A recent study from Fidelity identifies saving for college as one of the top goals that parents have for 2014.
According to the study, about 85 percent of parents have saving for college as one of their top three goals for this year.
This isn’t too surprising when you consider the following two facts about college:
- Many middle class families still view a college education as one of the best ways to ensure financial success in life, since a college education is still often equated with getting a good job later.
- The cost of college continues to rise at an alarming pace.
Parents who want to help their children to success expect their children to attend college — and they know that they need to start saving now because the cost of attending college is only going to head higher if things keep on as they are.
So it makes sense that a financial goal related to college saving is high on the list for many parents.
Setting Money Aside for College
There are two main ways that I am setting money aside for my son’s college education. First of all, we opened a 529 plan on his behalf several years ago. This is a way to take advantage of the stock market to help his account balance grow. The money is invested in a rather boring all-market fund in order to alleviate some of the risk.

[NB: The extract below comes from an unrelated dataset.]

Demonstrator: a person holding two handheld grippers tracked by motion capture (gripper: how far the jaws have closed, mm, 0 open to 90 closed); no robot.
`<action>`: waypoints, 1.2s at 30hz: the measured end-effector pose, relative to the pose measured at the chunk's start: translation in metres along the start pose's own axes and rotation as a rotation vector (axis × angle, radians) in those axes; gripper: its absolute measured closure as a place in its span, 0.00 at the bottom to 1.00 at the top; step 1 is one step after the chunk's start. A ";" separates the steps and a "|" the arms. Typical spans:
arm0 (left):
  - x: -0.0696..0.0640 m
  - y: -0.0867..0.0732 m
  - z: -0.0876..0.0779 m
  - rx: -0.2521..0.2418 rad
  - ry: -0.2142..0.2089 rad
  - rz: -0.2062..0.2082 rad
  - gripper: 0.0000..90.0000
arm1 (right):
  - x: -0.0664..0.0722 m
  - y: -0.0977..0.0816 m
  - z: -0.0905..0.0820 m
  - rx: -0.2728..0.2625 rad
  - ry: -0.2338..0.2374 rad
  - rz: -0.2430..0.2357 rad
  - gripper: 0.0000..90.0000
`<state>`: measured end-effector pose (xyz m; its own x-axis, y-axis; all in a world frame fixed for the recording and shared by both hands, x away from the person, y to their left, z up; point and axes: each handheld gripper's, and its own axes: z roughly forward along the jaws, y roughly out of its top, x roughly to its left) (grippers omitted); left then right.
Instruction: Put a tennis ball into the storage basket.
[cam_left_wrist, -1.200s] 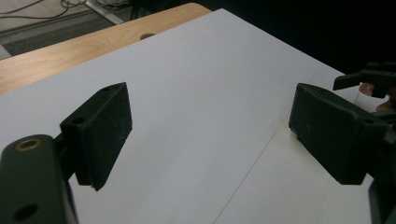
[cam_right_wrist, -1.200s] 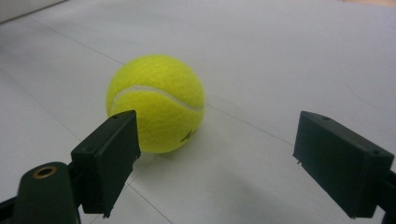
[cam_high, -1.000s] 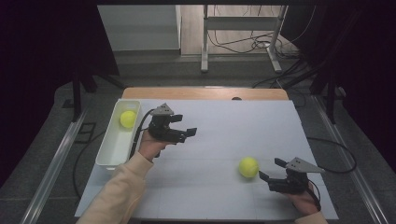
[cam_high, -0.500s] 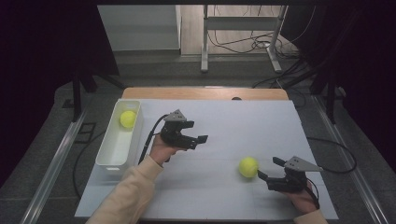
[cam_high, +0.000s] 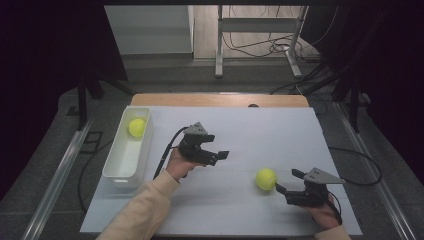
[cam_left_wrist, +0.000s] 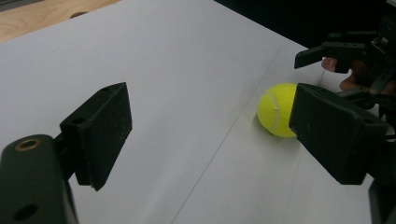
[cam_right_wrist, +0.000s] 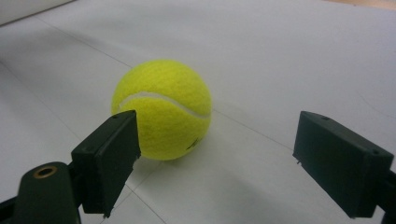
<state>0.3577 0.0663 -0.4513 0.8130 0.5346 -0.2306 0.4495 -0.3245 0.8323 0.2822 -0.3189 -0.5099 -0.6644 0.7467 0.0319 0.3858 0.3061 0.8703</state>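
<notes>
A yellow tennis ball (cam_high: 266, 178) lies on the white table sheet (cam_high: 260, 135) toward the front right. My right gripper (cam_high: 286, 182) stands open just to the ball's right, its jaws pointing at the ball (cam_right_wrist: 162, 108) without touching it. My left gripper (cam_high: 221, 157) hovers open over the middle of the sheet, jaws aimed right toward the same ball (cam_left_wrist: 276, 109), with nothing between them. A second yellow tennis ball (cam_high: 136, 127) rests at the far end of the white bin (cam_high: 116, 173) on the left.
The wooden table edge (cam_high: 220, 99) runs along the back. Black cables trail from both grippers. A metal stand and loose cables sit on the floor beyond the table.
My left gripper has moved right and slightly nearer, away from the bin toward the middle of the sheet. The right gripper and both balls have stayed put.
</notes>
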 end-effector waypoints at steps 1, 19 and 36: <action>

The other thing we’ve done is sign up for a credit card branded through Upromise. We shop through the Upromise site, and use the Upromise branded credit card for online shopping. It’s a way to leverage credit card rewards on behalf of our son’s college education. It’s not amounting to a whole lot right now, but it every little bit helps. Plus, now that Upromise offers the option to automatically save with a Sallie Mae savings account, or invest the money in a 529, we are thinking about changing things up a bit to add a little more yield to the college savings effort.
- What Are The Best 529 College Savings Plans Available?
- Myths And Misconceptions About The 529 College Savings Plan
Will It Be Enough?
I still don’t know if what we’re doing will be enough to completely pay for our son’s college education.
The Fidelity survey indicates that parents, on average, want to set aside $405 a month to help their children pay for college. If this $405 a month is divided up amongst multiple children, that can affect what is paid for each.
According to the College Board, the average cost of tuition and fees for the 2013–2014 school year was $30,094 at private colleges, $8,893 for state residents at public colleges, and $22,203 for out-of-state residents attending public universities.
Additionally, whether or not what your setting aside will be enough depends on other factors. My son already shows signs of promise in terms of academic achievement, so we’re hoping he can qualify for some scholarships to help the cause. My husband and I both attended school with the help of scholarships, so we’re hoping that our son can do so as well. Additionally, there are student loans.
Even if my son has to take student loans to help him along, what we save up over time is likely to reduce the amount he would need to borrow. And, finally, he is even contributing to the cause on his own. He sets aside 20 percent of his income for long-term savings, and this is a habit we hope will continue as he gets older and gets a job.
What are you doing to help prepare for the costs of a college education? Or are you encouraging your child to skip college altogether?